O primeiro passo é notificar a construtora e o banco por escrito, solicitando a suspensão da cobrança e o reembolso dos valores pagos indevidamente.

É fundamental guardar todos os comprovantes de pagamento e documentos do contrato.

Ação judicial para devolução de valores

Se não houver acordo, o comprador pode ingressar com uma ação de restituição de valores e indenização. A Justiça tem reconhecido reiteradamente que a cobrança após o prazo de entrega é abusiva, determinando a devolução integral ou em dobro da taxa.

Leia também: Atraso na entrega de obra e indenização: Entenda seus direitos e como agir

O papel do advogado em casos de taxa de evolução de obra

O advogado especializado em direito imobiliário é essencial para analisar o contrato, verificar se a cobrança da taxa de evolução de obra é legal e adotar as medidas cabíveis.

O profissional pode:

  • Identificar irregularidades na cobrança;
  • Notificar a construtora e o banco;
  • Propor ação judicial para restituição e indenização;
  • Calcular o valor devido, com correção e juros.

Com orientação jurídica adequada, o comprador garante a proteção de seus direitos e evita prejuízos financeiros significativos.

Perguntas Frequentes (FAQ)

1. O que é taxa de evolução de obra?
É a cobrança de juros sobre o valor do financiamento durante a fase de construção do imóvel.

2. A taxa de evolução de obra é legal?
Sim, mas apenas até o prazo de entrega do imóvel. Após o atraso, a cobrança é ilegal.

3. Quem paga a taxa de evolução de obra em caso de atraso?
A construtora deve arcar com os valores durante o período de atraso.

4. Posso pedir devolução da taxa cobrada indevidamente?
Sim, o comprador tem direito à restituição integral e, em alguns casos, em dobro.

5. O que fazer se a construtora se recusar a devolver?
Procure um advogado e ingresse com ação judicial de restituição e indenização.
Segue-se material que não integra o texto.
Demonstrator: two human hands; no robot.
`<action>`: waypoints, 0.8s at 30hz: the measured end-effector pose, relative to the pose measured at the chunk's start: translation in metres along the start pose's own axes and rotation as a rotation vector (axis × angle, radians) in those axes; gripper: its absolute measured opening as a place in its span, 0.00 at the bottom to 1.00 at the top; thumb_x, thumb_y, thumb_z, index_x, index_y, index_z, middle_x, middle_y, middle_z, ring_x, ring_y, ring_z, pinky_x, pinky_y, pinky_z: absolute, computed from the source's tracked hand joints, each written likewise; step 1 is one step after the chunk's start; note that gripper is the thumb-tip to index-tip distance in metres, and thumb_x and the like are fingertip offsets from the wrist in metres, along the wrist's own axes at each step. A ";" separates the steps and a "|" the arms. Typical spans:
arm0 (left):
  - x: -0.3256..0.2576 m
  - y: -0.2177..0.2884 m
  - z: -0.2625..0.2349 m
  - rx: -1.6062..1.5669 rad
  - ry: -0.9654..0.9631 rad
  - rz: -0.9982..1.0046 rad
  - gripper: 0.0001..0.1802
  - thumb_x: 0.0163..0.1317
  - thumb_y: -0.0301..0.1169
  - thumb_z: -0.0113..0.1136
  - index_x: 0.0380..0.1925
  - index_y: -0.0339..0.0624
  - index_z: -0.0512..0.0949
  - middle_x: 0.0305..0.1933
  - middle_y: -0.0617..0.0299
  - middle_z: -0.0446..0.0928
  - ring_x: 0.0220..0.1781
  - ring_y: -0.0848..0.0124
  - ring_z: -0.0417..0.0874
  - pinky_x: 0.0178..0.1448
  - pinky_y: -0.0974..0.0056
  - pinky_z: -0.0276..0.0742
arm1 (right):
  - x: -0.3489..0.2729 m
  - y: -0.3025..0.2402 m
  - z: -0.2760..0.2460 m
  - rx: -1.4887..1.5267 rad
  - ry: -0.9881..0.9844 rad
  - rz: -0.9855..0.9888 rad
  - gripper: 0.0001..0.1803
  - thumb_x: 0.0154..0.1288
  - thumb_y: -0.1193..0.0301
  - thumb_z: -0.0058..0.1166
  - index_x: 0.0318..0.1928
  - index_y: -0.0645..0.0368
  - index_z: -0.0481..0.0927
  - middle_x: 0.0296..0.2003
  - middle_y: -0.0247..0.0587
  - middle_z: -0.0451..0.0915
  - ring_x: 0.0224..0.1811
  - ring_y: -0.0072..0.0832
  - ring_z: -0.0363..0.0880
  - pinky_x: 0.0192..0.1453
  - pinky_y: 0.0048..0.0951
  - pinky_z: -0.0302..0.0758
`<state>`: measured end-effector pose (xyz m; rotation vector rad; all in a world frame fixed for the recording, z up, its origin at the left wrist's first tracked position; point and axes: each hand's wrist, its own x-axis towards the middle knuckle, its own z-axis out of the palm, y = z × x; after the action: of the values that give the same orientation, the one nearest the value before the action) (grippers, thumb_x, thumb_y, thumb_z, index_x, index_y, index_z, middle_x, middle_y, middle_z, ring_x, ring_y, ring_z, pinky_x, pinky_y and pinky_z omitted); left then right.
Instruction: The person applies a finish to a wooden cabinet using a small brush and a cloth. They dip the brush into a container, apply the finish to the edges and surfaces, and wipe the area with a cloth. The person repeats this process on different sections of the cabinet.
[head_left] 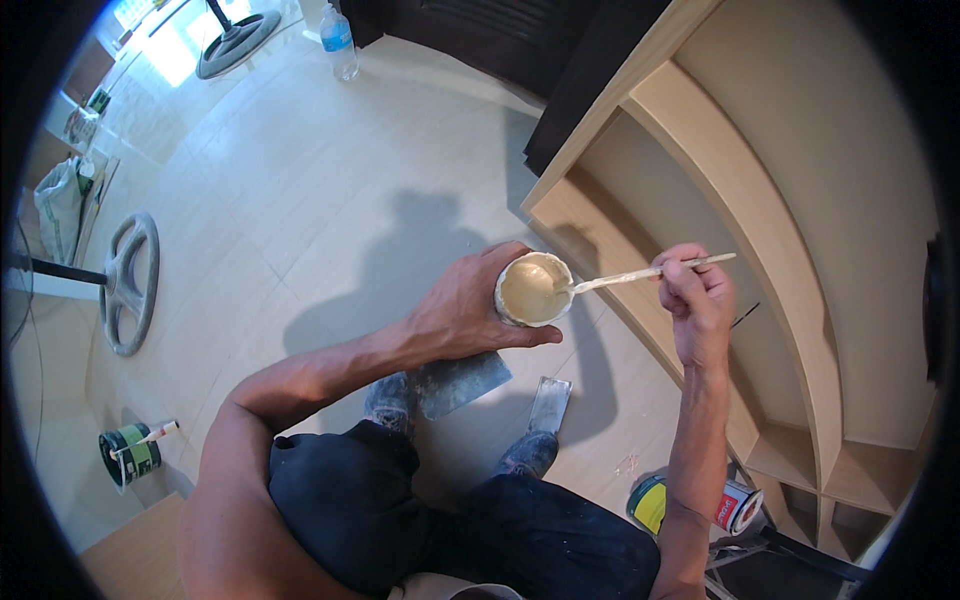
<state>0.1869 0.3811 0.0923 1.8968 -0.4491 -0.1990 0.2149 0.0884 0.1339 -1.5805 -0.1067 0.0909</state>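
Head view: left hand (462,310) grips a small cup (533,289) of beige paste; right hand (697,300) is clenched on a stick (645,273), its tip in the paste, beside a wooden shelf unit (760,230).

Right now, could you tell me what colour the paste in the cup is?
Pale beige paste, head view.

Both bare forearms come up from the lower edge. The left arm bends at the elbow and reaches forward and to the right, its wrist straight. The left hand (462,312) is cupped, fingers curled around to the far side and thumb stretched along the near side, closed in a grasp. The right arm rises almost straight up, wrist slightly bent. The right hand (698,298) is closed in a loose fist, knuckles up, fingers pinched together at the top.
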 end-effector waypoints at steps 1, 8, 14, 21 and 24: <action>0.001 0.000 0.000 -0.001 0.001 0.005 0.36 0.50 0.49 0.85 0.51 0.39 0.79 0.48 0.52 0.85 0.50 0.58 0.87 0.57 0.54 0.82 | -0.001 -0.001 0.001 -0.028 -0.003 0.002 0.08 0.69 0.67 0.65 0.43 0.58 0.85 0.32 0.30 0.84 0.24 0.08 0.60 0.26 0.16 0.53; -0.001 0.004 -0.001 -0.059 0.020 -0.040 0.30 0.52 0.43 0.85 0.47 0.40 0.79 0.44 0.60 0.82 0.46 0.68 0.83 0.53 0.60 0.80 | 0.004 -0.027 -0.008 -0.152 0.130 -0.120 0.08 0.71 0.66 0.65 0.42 0.57 0.87 0.33 0.27 0.83 0.28 0.09 0.64 0.30 0.17 0.60; -0.001 0.009 0.002 -0.041 -0.011 -0.057 0.30 0.52 0.42 0.85 0.48 0.40 0.78 0.42 0.62 0.81 0.46 0.71 0.82 0.53 0.61 0.79 | 0.049 -0.072 -0.011 -0.326 0.493 -0.444 0.13 0.71 0.62 0.66 0.44 0.59 0.89 0.31 0.30 0.86 0.29 0.10 0.70 0.32 0.17 0.64; -0.008 0.015 0.005 -0.088 -0.002 -0.036 0.30 0.52 0.42 0.85 0.48 0.38 0.79 0.43 0.58 0.83 0.47 0.68 0.84 0.53 0.60 0.81 | 0.127 -0.069 -0.008 -0.374 0.541 -0.552 0.18 0.71 0.60 0.63 0.44 0.63 0.91 0.36 0.38 0.92 0.35 0.20 0.85 0.40 0.24 0.80; -0.011 0.012 0.001 -0.074 0.004 -0.041 0.32 0.51 0.41 0.86 0.50 0.38 0.79 0.45 0.60 0.83 0.48 0.70 0.84 0.55 0.61 0.80 | 0.138 -0.071 -0.007 -0.414 0.563 -0.533 0.18 0.70 0.59 0.62 0.42 0.64 0.92 0.36 0.41 0.92 0.35 0.23 0.88 0.41 0.26 0.82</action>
<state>0.1738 0.3813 0.1020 1.8346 -0.3951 -0.2354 0.3520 0.0997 0.2061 -1.8776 -0.1042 -0.8338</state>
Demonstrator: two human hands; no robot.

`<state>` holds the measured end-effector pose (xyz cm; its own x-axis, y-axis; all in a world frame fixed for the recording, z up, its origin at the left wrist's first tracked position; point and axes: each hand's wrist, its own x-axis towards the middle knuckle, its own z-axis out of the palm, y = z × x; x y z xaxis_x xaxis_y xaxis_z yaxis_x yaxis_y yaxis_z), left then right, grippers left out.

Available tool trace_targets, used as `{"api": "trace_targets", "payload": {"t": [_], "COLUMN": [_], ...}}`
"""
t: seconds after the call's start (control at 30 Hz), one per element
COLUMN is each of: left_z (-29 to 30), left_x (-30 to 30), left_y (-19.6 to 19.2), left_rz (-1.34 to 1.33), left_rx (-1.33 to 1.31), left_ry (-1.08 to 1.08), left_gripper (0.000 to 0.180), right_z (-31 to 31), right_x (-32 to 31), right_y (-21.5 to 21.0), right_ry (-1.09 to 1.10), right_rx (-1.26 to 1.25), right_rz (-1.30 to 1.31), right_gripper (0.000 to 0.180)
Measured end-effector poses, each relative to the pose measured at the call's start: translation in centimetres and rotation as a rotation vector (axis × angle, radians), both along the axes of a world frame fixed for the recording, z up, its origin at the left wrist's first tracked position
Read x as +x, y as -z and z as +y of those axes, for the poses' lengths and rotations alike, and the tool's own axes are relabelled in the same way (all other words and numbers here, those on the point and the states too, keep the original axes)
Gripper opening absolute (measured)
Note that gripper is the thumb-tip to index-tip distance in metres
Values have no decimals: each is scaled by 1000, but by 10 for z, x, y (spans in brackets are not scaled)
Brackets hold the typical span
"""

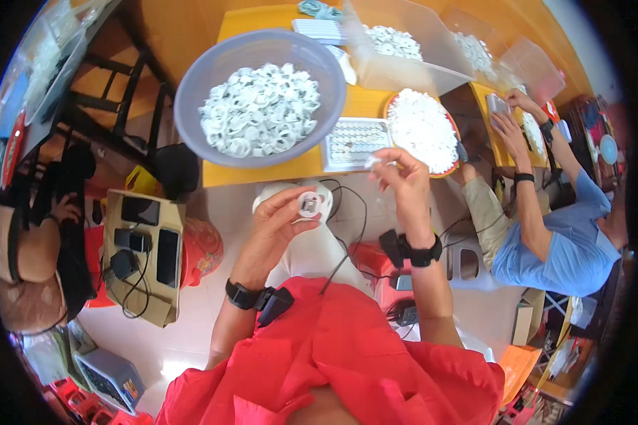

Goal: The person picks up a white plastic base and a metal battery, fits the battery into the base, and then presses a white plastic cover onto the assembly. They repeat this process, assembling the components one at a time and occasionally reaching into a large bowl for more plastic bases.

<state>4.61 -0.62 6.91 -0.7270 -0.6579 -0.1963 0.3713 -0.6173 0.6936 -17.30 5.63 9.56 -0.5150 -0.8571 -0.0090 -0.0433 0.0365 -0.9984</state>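
Note:
My left hand (280, 216) pinches a round white plastic part (309, 205) with a rectangular insert in its middle, held above my lap. Raised at the table's near edge, my right hand (407, 180) has thumb and fingertips closed on a small white piece (373, 162). Just beyond that hand lies a white tray (327, 161) filled with rows of small round parts. To its right stands a round dish (387, 113) heaped with small white pieces. A large grey-purple basin (191, 92) at the left holds many white ring-shaped parts (259, 110).
Clear plastic bins (439, 74) with white parts stand at the back. A co-worker in a blue shirt (556, 244) handles something at another table on the right. An open cardboard box (159, 273) with phones and chargers is at my left. A black cable (365, 219) hangs near my lap.

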Motion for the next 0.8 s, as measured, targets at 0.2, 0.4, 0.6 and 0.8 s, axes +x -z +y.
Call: {"api": "trace_targets", "payload": {"t": [0.2, 0.4, 0.6, 0.8], "left_z": [-3, -4, -7, -7], "left_x": [-2, -10, -8, -8], "left_y": [1, 10, 7, 5], "left_rz": [3, 9, -8, 0], "left_rx": [33, 42, 38, 62], "left_ry": [2, 28, 32, 17], "left_gripper": [34, 34, 35, 32], "right_z": [8, -3, -30, -44], "right_x": [-115, -94, -25, -8], "right_y": [48, 49, 40, 43], "right_ry": [386, 397, 123, 41], "right_rx": [152, 32, 60, 23], "right_rz": [313, 860, 690, 817], "right_gripper": [13, 14, 9, 7]}}
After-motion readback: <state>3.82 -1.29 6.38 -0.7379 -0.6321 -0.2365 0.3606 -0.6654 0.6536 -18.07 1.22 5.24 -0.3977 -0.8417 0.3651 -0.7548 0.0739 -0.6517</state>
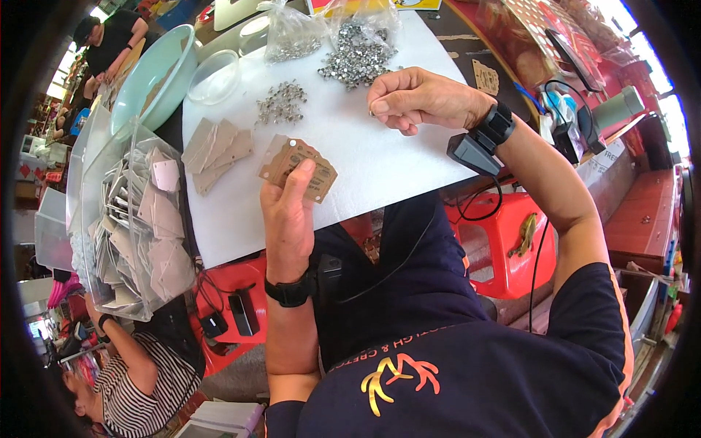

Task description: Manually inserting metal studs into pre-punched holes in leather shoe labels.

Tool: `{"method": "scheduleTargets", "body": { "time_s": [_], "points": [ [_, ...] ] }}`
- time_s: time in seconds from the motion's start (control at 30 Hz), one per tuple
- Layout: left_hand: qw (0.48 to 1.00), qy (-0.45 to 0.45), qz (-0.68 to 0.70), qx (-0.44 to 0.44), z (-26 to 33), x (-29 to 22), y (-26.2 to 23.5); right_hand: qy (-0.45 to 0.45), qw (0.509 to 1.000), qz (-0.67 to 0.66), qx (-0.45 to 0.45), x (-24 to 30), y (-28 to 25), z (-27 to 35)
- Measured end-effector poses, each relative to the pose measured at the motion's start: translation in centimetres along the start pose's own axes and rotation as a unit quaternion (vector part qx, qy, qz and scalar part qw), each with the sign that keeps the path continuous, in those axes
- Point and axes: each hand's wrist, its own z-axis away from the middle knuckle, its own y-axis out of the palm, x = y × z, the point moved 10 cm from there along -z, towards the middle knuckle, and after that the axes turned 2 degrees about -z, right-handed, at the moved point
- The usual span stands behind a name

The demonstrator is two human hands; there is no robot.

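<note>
right hand (409, 98) pinch hides tiny part

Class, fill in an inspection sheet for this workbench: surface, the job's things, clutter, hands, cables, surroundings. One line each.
Surface: white foam sheet over a table.
Job's things: brown card tags fanned in the left hand; loose card tags lying flat; small heap of metal eyelets.
Clutter: larger eyelet heap, clear bag of eyelets, clear round lid, green bowl, clear bin of tags.
Hands: left hand grips the tags; right hand pinches something tiny, likely an eyelet.
Cables: black cable hanging from the right wrist device.
Surroundings: red stools; other people at left.
</note>
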Motion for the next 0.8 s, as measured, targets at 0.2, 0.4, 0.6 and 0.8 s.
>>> {"method": "scheduleTargets", "body": {
  "time_s": [0.2, 0.4, 0.6, 0.8],
  "points": [
    [1.000, -0.002, -0.009, 0.001, 0.2, -0.1, 0.2, 0.047, 0.993, 0.104, -0.017, -0.8, -0.5, -0.4],
    [1.000, 0.000, -0.016, 0.004, 0.2, -0.1, 0.2, -0.135, 0.855, 0.492, -0.094, 1.1, -1.3, -0.7],
    [1.000, 0.001, -0.018, 0.000, 0.3, -0.1, 0.0, -0.173, 0.774, 0.599, -0.111, 1.7, 0.6, 0.3],
    [1.000, 0.010, -0.013, 0.013, 0.2, -0.2, 0.3, -0.067, 0.848, 0.518, -0.086, 0.3, -1.1, -0.6]
  ]
}}
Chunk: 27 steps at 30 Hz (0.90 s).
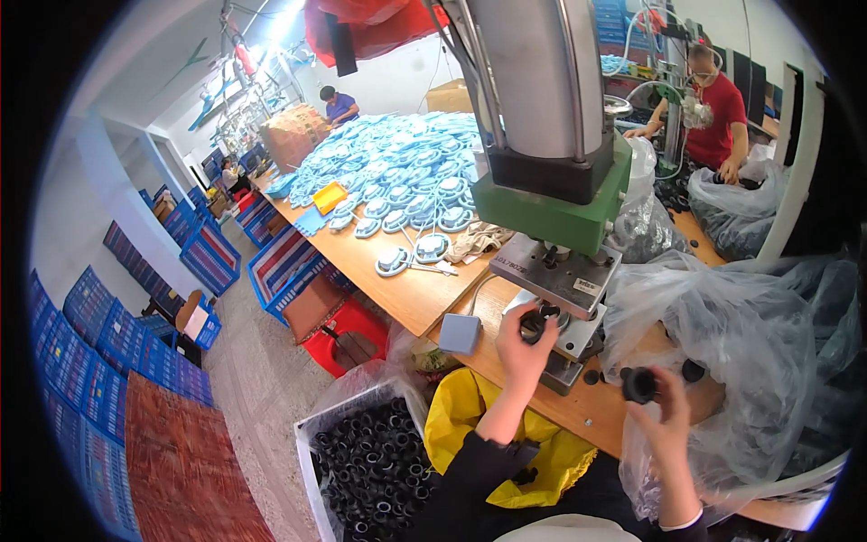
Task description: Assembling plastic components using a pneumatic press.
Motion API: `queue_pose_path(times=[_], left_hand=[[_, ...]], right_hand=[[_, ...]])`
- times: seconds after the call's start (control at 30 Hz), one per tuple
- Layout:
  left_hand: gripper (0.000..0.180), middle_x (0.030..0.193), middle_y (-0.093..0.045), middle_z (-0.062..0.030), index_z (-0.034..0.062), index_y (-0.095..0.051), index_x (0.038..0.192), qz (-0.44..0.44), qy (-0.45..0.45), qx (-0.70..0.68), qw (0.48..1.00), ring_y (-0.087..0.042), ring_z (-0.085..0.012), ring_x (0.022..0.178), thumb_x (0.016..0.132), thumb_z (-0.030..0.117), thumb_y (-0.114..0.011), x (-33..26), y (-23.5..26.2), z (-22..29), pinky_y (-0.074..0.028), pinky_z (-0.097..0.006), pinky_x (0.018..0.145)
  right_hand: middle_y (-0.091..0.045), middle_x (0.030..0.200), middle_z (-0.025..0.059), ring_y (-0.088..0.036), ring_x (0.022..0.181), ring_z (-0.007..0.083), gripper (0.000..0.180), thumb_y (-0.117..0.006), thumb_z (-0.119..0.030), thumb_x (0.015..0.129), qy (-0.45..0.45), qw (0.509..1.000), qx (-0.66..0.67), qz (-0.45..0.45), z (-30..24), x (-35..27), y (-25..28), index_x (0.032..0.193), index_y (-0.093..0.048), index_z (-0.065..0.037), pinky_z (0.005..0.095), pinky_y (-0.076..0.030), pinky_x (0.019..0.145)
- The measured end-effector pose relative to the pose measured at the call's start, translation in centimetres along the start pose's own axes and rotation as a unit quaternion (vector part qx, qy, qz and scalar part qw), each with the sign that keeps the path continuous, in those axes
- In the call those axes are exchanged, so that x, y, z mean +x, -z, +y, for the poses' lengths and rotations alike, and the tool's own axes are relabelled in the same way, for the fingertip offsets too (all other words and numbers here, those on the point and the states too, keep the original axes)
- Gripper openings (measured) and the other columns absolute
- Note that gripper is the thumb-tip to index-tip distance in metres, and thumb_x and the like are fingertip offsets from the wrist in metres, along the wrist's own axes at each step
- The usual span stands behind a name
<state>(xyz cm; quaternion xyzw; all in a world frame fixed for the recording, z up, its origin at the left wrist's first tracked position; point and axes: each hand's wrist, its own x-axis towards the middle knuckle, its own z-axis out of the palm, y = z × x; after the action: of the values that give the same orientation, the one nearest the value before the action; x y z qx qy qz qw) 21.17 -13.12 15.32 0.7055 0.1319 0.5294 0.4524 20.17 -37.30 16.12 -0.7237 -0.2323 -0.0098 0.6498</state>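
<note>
A bench press [553, 210] with a green head stands in front of me, its steel upper plate [558, 273] above a lower metal die [578, 336]. My left hand [518, 358] is at the front left of that die, fingers closed round a black ring [532, 326]. Farther right, over the bench edge, my right hand [668, 414] grips a black round cap-like part [639, 386] between thumb and fingers. It is apart from the press. Loose black pieces [693, 370] lie on the wood near a clear plastic bag [722, 361].
A grey box [460, 334] sits left of the press. Light blue corded parts [406, 181] heap on the table behind. Below are a white-rimmed bin [312, 452] of black rings and a yellow bag [452, 415]. A co-worker in red [718, 122] handles another bag at right.
</note>
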Motion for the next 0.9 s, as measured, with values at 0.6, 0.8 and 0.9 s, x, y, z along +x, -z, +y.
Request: queue_pose_path(times=[0.6, 0.8, 0.9], left_hand=[[0.041, 0.117, -0.05, -0.0246, -0.0049, -0.056, 0.104, 0.121, 0.167, 0.537, 0.818, -0.045, -0.0388, 0.112, 0.072, 0.018, -0.068, -16.3, 30.4, -13.5, -0.034, -0.045, 0.098], [0.045, 0.125, -0.049, -0.0185, 0.0025, -0.052, 0.116, -0.084, -0.041, 0.358, 0.929, -0.035, -0.0411, 0.124, 0.079, 0.025, -0.065, -4.5, 13.1, -11.5, -0.029, -0.048, 0.102], [0.048, 0.129, -0.048, -0.014, 0.0062, -0.053, 0.12, -0.075, -0.079, 0.375, 0.921, -0.032, -0.0392, 0.128, 0.081, 0.032, -0.062, 0.4, 8.8, -11.9, -0.026, -0.055, 0.101]], right_hand=[[-0.061, 0.094, 0.0199, -0.058, 0.086, 0.0394, 0.042, -0.073, -0.013, 0.07, 0.123, 0.986, -0.11, -0.029, -0.3, 11.5, -12.2, 0.106, -0.054, 0.001, 0.0403, -0.048, 0.072], [-0.054, 0.117, 0.023, -0.052, 0.106, 0.0378, 0.06, -0.075, -0.014, 0.07, 0.089, 0.982, -0.137, -0.092, -0.8, 9.8, -10.4, 0.121, -0.046, 0.0, 0.0393, -0.044, 0.088], [-0.049, 0.126, 0.0198, -0.05, 0.113, 0.0346, 0.06, -0.076, -0.015, 0.069, 0.14, 0.987, -0.077, 0.003, -1.2, 5.5, -9.2, 0.121, -0.049, -0.003, 0.0373, -0.042, 0.092]])
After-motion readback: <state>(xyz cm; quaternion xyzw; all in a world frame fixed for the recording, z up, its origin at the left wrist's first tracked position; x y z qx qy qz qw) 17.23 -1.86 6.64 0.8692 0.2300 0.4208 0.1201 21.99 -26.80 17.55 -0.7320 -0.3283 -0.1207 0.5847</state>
6. A cobrança dessa taxa deve constar no contrato?
Sim, a ausência de informação configura prática abusiva.

7. O prazo de tolerância da construtora interfere na taxa?
Sim, durante o prazo de tolerância (até 180 dias), a cobrança é válida; após isso, torna-se indevida.

Conclusão: taxa de evolução de obra e a proteção dos direitos do comprador

A taxa de evolução de obra é uma cobrança legítima apenas até o prazo contratual de entrega do imóvel. Quando a obra atrasa, o comprador não pode ser penalizado com juros sobre um bem que ainda não recebeu — cabendo à construtora assumir essa despesa.

O entendimento consolidado dos tribunais, inclusive do Superior Tribunal de Justiça, é de que a cobrança da taxa de evolução de obra após o prazo de entrega é ilegal e dá direito à restituição dos valores e indenização por danos.

Por isso, se você foi cobrado indevidamente, procure orientação jurídica especializada. Um advogado imobiliário pode avaliar seu contrato, calcular os valores pagos e ingressar com as medidas necessárias para recuperar o que é seu por direito.

Em suma, conhecer as regras sobre a taxa de evolução de obra é a melhor forma de garantir seus direitos, evitar prejuízos e assegurar uma compra imobiliária transparente e justa.